Tuesday, June 14, 2011

Every Delicacy Has a Right To the Gross Factor



I am probably drinking ants. I am also the person who will shoo the ants off the table or counter before Honey sees them as he is not quite as forgiving as I am. Plus, ants skeeve him out way more than they do me. I love local honey in my coffee. I gave replaced sugar with local honey a while back. Honey is a powerhouse!! The Egyptians used honey! Honey doesn’t go bad (despite that fake out expiration date that you see on the bottle). Or rather, untouched honey doesn’t go bad. I’m not as sure about the processed honey.




Since the weensy ants came to town, I have to wrap up my honey container in a tightly sealed bag.
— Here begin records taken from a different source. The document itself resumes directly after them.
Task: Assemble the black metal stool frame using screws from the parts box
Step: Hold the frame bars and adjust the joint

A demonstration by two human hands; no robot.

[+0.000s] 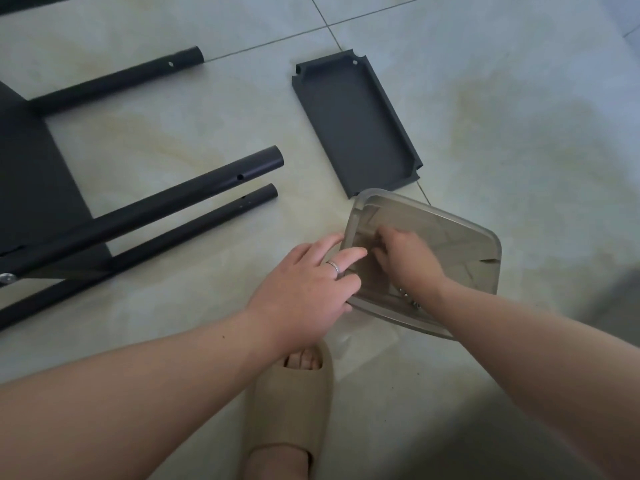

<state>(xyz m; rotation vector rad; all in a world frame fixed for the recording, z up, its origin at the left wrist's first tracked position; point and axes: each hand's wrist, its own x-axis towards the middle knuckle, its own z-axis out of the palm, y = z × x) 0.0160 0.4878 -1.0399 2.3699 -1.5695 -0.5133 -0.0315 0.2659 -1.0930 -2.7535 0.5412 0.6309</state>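
Three black round tubes (194, 195) of the stool frame (34, 168), smooth matte steel with screw holes drilled near their open ends, lie at left on the tiled floor (519, 133), long axes running lower left to upper right. Beige foam slipper (287, 403), near edge. Left hand (304, 282), ringed: fingers hooked over the left rim of the parts box (467, 258), holding it steady. Dark grey folded-sheet panel (353, 126), notched corners, flat beyond the box. Box: clear rigid plastic, rounded corners. Right hand (405, 258) inside it, fingers curled downward; whether they pinch anything cannot be told. Screws (410, 301), small and bright, apparently lie against the near wall, beneath that wrist.
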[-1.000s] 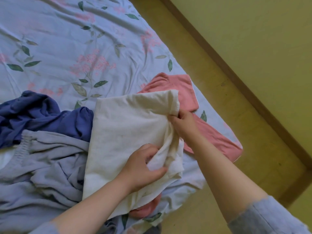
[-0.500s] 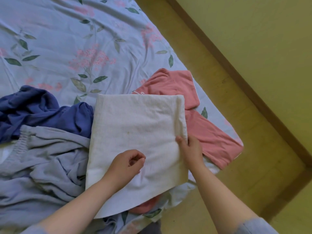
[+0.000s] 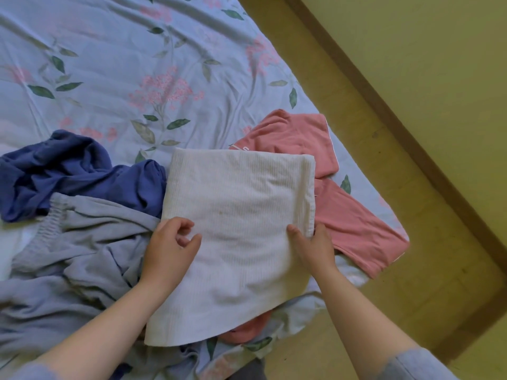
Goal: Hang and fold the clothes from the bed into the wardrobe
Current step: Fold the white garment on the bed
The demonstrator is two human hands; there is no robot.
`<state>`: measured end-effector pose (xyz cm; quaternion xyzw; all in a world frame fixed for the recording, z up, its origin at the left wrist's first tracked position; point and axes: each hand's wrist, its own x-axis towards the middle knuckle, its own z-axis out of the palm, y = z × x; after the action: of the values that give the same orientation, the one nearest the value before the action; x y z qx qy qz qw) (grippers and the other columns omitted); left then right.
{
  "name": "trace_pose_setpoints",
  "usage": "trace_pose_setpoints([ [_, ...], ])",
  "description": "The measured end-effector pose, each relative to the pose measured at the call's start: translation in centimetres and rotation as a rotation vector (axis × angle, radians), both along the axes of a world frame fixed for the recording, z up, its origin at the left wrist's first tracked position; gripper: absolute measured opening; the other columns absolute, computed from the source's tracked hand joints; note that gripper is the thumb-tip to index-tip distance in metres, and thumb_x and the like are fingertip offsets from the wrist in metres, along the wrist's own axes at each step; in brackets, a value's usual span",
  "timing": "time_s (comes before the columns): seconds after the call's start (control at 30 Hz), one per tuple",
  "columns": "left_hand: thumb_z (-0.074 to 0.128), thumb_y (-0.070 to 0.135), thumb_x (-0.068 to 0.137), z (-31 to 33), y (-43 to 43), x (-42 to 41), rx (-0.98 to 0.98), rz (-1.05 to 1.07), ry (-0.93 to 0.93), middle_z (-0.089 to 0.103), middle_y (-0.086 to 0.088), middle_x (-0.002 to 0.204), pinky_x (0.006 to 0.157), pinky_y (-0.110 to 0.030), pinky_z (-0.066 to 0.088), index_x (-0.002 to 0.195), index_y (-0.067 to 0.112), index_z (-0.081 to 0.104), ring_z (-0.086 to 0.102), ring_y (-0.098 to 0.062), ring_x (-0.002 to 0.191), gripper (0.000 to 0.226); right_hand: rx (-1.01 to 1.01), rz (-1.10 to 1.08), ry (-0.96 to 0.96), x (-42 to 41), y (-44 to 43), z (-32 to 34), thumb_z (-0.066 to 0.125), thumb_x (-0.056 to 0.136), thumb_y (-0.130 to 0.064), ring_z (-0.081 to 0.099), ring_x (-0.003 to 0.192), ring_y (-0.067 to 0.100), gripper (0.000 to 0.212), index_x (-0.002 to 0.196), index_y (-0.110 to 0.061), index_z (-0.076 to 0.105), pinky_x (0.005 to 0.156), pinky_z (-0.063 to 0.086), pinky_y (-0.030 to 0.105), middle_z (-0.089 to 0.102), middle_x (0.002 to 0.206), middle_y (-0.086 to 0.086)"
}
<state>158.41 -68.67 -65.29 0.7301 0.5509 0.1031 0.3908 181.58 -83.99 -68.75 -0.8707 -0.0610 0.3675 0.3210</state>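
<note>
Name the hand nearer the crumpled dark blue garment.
Left. The left hand rests at the left edge of the folded white ribbed cloth, close to the crumpled dark blue garment; the right hand pinches the cloth's opposite edge.

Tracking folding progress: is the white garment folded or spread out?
Folded: the white garment lies as a compact rectangle, layered edges showing along its right side, where the right hand pinches it.

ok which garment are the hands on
The white ribbed garment: left hand at one edge, right hand gripping the other. Navy, grey and pink garments lie beside or under it.
</note>
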Motion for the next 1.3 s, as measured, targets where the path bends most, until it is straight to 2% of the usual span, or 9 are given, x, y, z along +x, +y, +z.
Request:
trace_pose_setpoints([
  [0.17, 0.076, 0.020, 0.078, -0.2, 2.1, -1.6, 0.055, -0.117, 0.133, 0.055, 0.000, 0.096, 0.076, -0.028, 0.046, 0.100, 0.016, 0.061, 0.054, -0.013, 0.079, 0.028, 0.078, 0.045, 0.126, 0.2, -0.7, 0.4, 0.073, 0.082, -0.043, 0.061, 0.106, 0.021, 0.051, 0.124, -0.017, 0.060, 0.088, 0.050, 0.037, 0.065, 0.117, -0.002],
  [0.3, 0.079, 0.041, 0.073, -1.2, 2.5, -3.1, -0.079, -0.104, 0.330, 0.049, -0.007, 0.120, 0.097, -0.037, 0.043, 0.122, 0.013, 0.054, 0.050, -0.024, 0.109, 0.062, 0.078, 0.024, 0.165, -0.2, -1.2, 0.2, 0.075, 0.080, -0.044, 0.059, 0.102, 0.017, 0.048, 0.121, -0.023, 0.061, 0.084, 0.047, 0.032, 0.063, 0.110, -0.008],
  [0.5, 0.087, 0.046, 0.060, -2.2, 3.1, -3.4, -0.374, 0.158, 0.214, 0.052, -0.002, 0.121, 0.080, -0.029, 0.042, 0.137, 0.009, 0.038, 0.049, -0.015, 0.098, 0.098, 0.138, -0.148, 0.260, -0.8, -1.2, 0.3, 0.081, 0.073, -0.042, 0.062, 0.089, 0.010, 0.032, 0.096, -0.026, 0.064, 0.071, 0.048, 0.028, 0.066, 0.097, -0.010],
  [0.6, 0.088, 0.045, 0.056, -2.6, 3.5, -3.8, -0.641, 0.235, 0.095, 0.059, -0.003, 0.124, 0.082, -0.034, 0.050, 0.133, 0.009, 0.048, 0.059, -0.020, 0.103, 0.094, 0.166, -0.159, 0.278, -1.0, -1.4, 0.6, 0.083, 0.073, -0.037, 0.064, 0.094, 0.016, 0.032, 0.098, -0.026, 0.066, 0.081, 0.053, 0.034, 0.068, 0.100, -0.007],
  [0.7, 0.090, 0.040, 0.053, -2.3, 3.7, -4.0, -0.731, 0.254, 0.025, 0.063, -0.008, 0.121, 0.086, -0.040, 0.054, 0.130, 0.008, 0.050, 0.063, -0.025, 0.103, 0.092, 0.175, -0.130, 0.301, -1.2, -1.7, 1.4, 0.083, 0.073, -0.031, 0.064, 0.100, 0.020, 0.044, 0.111, -0.020, 0.065, 0.092, 0.052, 0.041, 0.069, 0.108, -0.003],
  [0.83, 0.088, 0.032, 0.048, -0.9, 3.8, -4.3, -0.781, 0.285, -0.158, 0.071, -0.010, 0.109, 0.079, -0.040, 0.055, 0.116, 0.010, 0.062, 0.067, -0.028, 0.098, 0.076, 0.220, -0.138, 0.239, -1.3, -1.9, 3.0, 0.082, 0.074, -0.028, 0.067, 0.092, 0.017, 0.032, 0.102, -0.020, 0.068, 0.079, 0.055, 0.034, 0.072, 0.100, -0.004],
  [1.03, 0.086, 0.032, 0.051, 2.7, 4.2, -5.6, -0.739, 0.240, -0.322, 0.074, -0.005, 0.102, 0.064, -0.033, 0.054, 0.110, 0.015, 0.065, 0.069, -0.024, 0.091, 0.065, 0.327, -0.190, 0.191, -1.9, -2.2, 7.4, 0.083, 0.072, -0.035, 0.070, 0.077, 0.010, 0.022, 0.085, -0.025, 0.068, 0.062, 0.053, 0.026, 0.075, 0.084, -0.008],
  [1.17, 0.091, 0.045, 0.044, 6.0, 4.1, -6.7, -0.697, 0.208, -0.403, 0.073, -0.004, 0.107, 0.093, -0.046, 0.051, 0.114, 0.015, 0.065, 0.066, -0.028, 0.103, 0.081, 0.409, -0.217, 0.163, -3.3, -2.4, 11.0, 0.080, 0.075, -0.033, 0.071, 0.067, 0.005, 0.021, 0.086, -0.019, 0.069, 0.052, 0.052, 0.017, 0.075, 0.077, -0.012],
  [1.3, 0.089, 0.053, 0.046, 10.8, 2.6, -8.0, -0.577, 0.161, -0.454, 0.075, 0.001, 0.100, 0.088, -0.041, 0.052, 0.102, 0.019, 0.068, 0.067, -0.023, 0.099, 0.069, 0.419, -0.243, 0.129, -5.4, -3.7, 15.2, 0.079, 0.076, -0.040, 0.070, 0.082, 0.012, 0.029, 0.095, -0.021, 0.068, 0.065, 0.053, 0.025, 0.074, 0.090, -0.007],
])
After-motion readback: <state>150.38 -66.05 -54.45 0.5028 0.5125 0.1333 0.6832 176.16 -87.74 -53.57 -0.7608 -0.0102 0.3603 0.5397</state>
Yet somehow the little McGuvyers (and even one McGruber!) get into the bag, sometimes under the cap but usually not into the honey itself. Except for the aforementioned MacGruber Ant. He ended up almost preserved forever in the great fountain of youth that is honey, in my bottle. Yee and Ipes. So rather than pass him off as an amber fossil, I took him out with a fork (don’t be fooled…it is a tedious process, such as the process of the honey bee…) and sweetened up my coffee. Unfortunately, I couldn’t save that one and honey is antibacterial…you can use it in wounds, so continue to use it. I’m a freak about some hygienically related things but for some reason, ants don’t bother the old women in my brain that bust a girdle about many other things filed under Germophobe.
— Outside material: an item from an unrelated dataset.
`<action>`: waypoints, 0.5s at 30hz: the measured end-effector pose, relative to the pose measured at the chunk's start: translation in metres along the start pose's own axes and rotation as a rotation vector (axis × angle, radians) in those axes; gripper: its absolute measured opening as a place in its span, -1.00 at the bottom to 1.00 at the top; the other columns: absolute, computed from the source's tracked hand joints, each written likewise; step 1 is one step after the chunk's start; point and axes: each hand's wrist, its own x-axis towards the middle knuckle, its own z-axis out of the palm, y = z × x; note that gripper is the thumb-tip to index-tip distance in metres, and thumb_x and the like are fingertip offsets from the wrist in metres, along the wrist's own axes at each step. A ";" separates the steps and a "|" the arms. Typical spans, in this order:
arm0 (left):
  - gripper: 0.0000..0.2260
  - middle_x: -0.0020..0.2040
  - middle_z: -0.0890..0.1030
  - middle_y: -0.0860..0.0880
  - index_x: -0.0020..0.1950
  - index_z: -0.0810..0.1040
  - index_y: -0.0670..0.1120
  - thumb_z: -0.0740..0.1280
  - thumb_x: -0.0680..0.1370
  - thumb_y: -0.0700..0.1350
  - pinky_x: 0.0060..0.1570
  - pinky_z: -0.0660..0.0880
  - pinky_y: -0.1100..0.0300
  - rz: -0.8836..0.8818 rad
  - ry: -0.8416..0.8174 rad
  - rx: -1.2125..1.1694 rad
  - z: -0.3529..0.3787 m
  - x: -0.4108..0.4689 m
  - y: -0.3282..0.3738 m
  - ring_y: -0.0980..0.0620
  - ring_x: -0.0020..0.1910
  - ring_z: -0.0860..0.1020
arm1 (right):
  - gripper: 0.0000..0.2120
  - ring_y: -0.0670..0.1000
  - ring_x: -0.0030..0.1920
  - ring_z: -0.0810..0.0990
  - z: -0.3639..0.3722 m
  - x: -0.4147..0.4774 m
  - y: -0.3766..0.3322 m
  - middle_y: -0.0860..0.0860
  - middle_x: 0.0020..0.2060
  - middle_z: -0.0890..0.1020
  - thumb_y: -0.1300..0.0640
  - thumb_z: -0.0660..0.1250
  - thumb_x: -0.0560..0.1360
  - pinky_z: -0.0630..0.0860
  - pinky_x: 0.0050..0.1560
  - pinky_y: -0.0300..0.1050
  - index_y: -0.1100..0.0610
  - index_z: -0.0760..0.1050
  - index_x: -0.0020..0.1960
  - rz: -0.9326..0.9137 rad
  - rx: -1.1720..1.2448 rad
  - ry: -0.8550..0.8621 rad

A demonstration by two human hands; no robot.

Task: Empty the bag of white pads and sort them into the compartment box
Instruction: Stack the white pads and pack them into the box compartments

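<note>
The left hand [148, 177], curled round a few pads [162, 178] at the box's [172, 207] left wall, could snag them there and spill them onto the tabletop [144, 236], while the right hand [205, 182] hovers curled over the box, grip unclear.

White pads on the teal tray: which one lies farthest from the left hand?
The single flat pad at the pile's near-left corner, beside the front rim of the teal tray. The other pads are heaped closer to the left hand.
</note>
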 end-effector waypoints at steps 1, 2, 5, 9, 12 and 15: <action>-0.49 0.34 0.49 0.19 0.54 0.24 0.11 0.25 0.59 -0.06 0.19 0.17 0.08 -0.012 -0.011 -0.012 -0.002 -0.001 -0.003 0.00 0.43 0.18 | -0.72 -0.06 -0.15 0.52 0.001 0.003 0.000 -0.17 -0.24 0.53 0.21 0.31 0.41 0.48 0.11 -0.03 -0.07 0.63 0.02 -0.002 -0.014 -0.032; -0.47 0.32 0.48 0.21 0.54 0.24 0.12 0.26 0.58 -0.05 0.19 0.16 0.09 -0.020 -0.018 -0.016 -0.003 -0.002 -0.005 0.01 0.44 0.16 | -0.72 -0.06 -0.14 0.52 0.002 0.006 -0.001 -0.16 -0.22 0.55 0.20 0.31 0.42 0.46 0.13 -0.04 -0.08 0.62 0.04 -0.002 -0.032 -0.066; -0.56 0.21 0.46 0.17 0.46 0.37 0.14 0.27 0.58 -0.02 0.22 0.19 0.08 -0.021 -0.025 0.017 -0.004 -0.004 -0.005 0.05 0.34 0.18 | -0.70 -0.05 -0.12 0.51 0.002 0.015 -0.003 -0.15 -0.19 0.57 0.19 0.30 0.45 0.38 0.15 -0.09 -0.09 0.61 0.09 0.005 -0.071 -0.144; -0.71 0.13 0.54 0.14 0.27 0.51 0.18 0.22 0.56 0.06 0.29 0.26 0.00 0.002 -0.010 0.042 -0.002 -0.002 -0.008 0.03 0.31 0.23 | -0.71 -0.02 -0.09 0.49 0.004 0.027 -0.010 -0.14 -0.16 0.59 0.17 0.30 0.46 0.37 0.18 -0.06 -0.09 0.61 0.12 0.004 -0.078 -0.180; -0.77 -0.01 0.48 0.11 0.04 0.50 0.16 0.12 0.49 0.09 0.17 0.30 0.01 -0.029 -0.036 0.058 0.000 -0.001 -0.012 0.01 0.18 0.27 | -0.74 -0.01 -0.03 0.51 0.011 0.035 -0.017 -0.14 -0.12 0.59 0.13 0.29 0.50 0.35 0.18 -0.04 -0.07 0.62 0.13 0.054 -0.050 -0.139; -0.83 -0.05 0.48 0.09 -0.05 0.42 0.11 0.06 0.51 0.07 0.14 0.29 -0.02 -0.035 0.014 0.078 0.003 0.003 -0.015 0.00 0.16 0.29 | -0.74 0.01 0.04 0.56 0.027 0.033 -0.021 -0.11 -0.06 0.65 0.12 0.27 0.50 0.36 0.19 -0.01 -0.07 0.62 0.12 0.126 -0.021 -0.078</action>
I sat training one our budding interns at work, a nice girl…heads down usually. So she really gets a lot done. Across the pod from her was another girl, cleaning out her two bedroom purse. She placed a couple of purple Tazo teabag sleeves on her desk amongst the dresser and Hummel figurines, while rummaging through for an appointment card. I suddenly felt guilty. Tea. I should be drinking more tea!! But I love coffee. I even love the idea of drinking bad coffee. I feel….incomplete without coffee! This gets in the way of my ideas about being in a nice smelling, colorfully decorated peaceful home where I offer tea to my guests. Coffee can get a foot into that fantasy as well but usually that’s reserved for a Tea cameo. I swear that someday I will have that earthy, mystical, quiet, herbal lady type of vibe going on! Well, if I have to drop an adjective, I vote Quiet.
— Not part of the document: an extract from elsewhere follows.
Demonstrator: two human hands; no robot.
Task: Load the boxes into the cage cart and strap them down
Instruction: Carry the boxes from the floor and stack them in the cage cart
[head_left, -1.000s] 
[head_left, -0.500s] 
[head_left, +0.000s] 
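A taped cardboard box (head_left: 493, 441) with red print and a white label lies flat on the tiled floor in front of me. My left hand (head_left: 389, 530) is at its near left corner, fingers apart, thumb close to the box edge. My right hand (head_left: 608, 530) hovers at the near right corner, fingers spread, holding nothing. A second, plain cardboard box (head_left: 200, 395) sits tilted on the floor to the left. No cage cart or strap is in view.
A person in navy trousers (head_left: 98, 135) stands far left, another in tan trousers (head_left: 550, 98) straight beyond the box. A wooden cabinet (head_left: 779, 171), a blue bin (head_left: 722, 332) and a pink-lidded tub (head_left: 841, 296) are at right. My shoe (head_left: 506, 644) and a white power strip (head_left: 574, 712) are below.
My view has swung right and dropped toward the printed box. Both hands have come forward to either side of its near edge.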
I took my usual two mile walk, peanut and cheerios in hand, the hand also gripping A Year in Provence. The chapter I was on (June) was so far the funniest one. There’s nothing wrong with cackling down the road alone. I saw Mr. Crow and kept up with our usual bargain…I will talk to him, make him sit through a minor photo shoot, set down some food and walk off. On the next road, I found a nice shiny blob of entrails, nice and clean, as if someone planted plastic ones there right on top of a ratty possum carcass. As it was in my path, I subscribed to the train wreck theory and couldn’t really look away as I stepped past it. I thought for sure Mr. Crow & Co. would be all over it. There had been a black turkey vulture there moments before that had flown away with its impressive wingspan. So I figured that the crows probably wouldn’t be much interested in my Fisher Price food when they could have FAO Schwartz. Ah, it’s fun to be wrong (don’t let Honey hear me say that). I went to take photos of this nice stone wall with this tree like bush full of pink flowers. Behind it were a few trees. As I was messing around with my views, I heard the quiet swoop and out of the corner of my eye, saw that I wasn’t alone. And this time there was no mistaking anything random. He sat patiently, inquisitively, quietly. And so, he had his peanuts.




The journey is the fun. How can you even know what the end is until after it’s ended?